*Instructions to follow*. Those lines of the following listing which contain the string "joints" should be returned.

*Data below*.
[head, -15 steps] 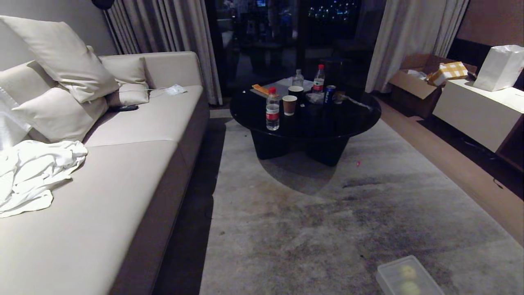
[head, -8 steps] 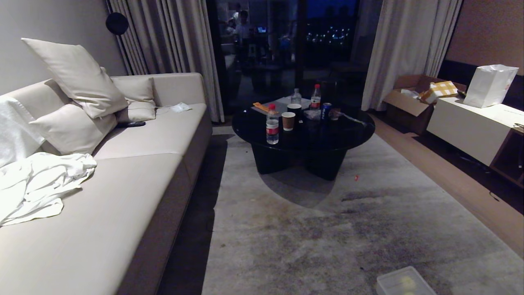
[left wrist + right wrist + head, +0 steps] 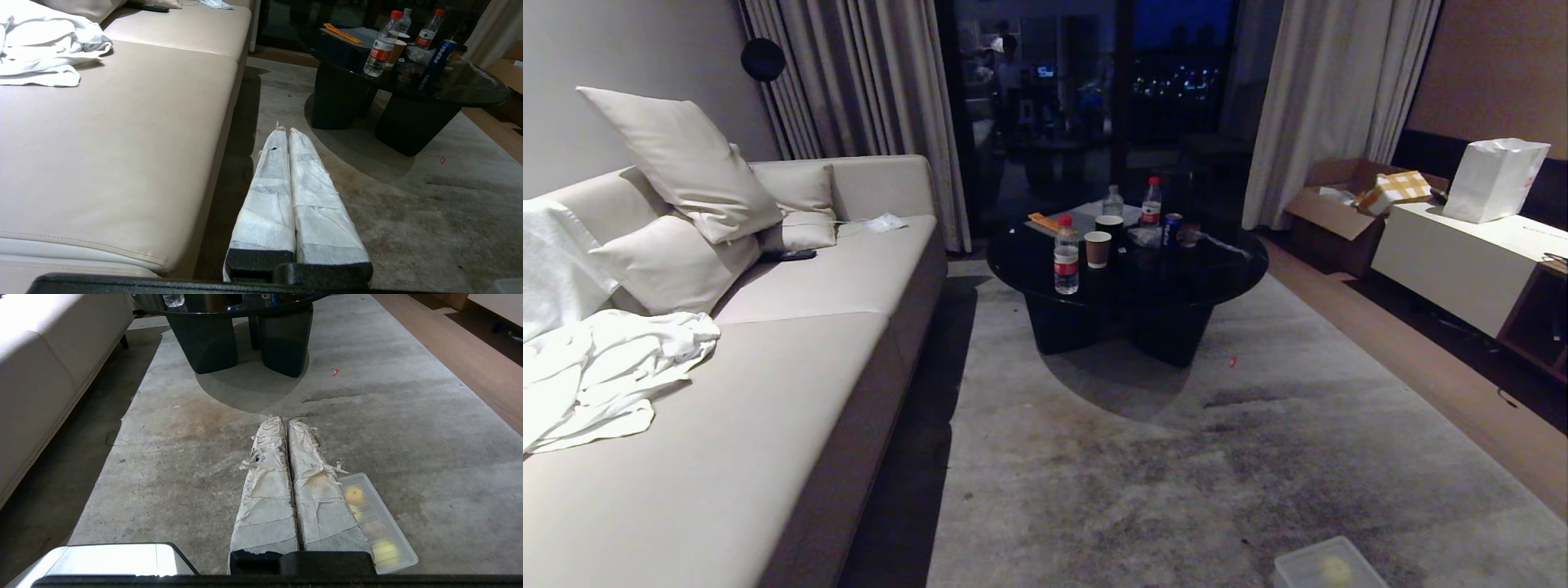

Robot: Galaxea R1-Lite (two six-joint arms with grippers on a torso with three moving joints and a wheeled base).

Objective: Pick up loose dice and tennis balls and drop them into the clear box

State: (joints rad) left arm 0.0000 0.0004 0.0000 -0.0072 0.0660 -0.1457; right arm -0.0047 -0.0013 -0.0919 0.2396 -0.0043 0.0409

*Output for this exercise*.
Robot: Galaxea R1-Lite (two six-joint arms with grippers on a torso with three moving joints and a wheeled base).
State: (joints rad) left arm 0.0000 0.0004 0.0000 -0.0072 0.0660 -0.1457; right arm -0.0047 -0.0013 -0.0919 0.2396 -0.0043 0.0409

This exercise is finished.